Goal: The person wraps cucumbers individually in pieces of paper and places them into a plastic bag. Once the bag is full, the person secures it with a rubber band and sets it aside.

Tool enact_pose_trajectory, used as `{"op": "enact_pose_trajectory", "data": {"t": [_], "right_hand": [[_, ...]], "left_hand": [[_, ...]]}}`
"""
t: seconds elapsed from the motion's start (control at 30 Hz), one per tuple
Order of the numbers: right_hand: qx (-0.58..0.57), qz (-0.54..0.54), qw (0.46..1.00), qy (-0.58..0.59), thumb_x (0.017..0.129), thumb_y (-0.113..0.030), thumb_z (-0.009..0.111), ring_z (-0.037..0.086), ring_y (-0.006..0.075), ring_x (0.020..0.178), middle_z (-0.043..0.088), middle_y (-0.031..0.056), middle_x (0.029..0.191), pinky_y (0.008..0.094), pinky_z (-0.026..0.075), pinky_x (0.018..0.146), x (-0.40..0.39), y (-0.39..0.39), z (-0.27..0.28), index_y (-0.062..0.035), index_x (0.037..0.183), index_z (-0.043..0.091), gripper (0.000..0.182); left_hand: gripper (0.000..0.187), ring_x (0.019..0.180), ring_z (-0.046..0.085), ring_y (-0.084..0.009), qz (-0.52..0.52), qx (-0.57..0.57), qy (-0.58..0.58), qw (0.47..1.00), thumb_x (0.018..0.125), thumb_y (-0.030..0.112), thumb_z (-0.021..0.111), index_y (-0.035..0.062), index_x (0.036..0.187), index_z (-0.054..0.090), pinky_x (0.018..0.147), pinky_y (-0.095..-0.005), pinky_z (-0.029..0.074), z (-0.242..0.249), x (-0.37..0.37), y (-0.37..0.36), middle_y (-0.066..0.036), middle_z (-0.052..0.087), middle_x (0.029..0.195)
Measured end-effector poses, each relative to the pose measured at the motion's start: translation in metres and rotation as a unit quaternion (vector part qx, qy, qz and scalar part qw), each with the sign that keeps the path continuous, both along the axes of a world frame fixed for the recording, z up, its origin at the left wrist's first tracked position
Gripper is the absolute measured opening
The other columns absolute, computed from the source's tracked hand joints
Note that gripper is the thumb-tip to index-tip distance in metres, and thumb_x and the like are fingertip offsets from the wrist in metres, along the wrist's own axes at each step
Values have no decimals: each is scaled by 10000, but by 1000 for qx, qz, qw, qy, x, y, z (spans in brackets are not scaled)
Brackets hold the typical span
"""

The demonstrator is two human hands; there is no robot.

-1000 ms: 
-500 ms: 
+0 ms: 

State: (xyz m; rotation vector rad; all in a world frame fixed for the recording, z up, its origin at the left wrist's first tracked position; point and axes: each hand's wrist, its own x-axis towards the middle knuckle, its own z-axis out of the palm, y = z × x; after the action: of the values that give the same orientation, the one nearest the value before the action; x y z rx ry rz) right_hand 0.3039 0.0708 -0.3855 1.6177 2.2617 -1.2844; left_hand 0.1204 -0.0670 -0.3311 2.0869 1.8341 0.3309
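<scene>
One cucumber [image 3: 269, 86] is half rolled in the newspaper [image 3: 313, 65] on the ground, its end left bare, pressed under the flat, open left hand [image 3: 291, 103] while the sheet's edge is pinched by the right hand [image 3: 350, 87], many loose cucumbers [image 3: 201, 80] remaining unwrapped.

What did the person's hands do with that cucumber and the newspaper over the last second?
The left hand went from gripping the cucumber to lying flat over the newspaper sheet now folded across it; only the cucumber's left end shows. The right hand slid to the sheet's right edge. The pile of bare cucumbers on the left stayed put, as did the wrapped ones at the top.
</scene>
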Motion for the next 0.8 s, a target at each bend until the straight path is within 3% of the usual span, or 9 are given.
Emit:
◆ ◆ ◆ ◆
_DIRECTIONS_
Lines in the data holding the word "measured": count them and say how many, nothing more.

_YOUR RESPONSE_
2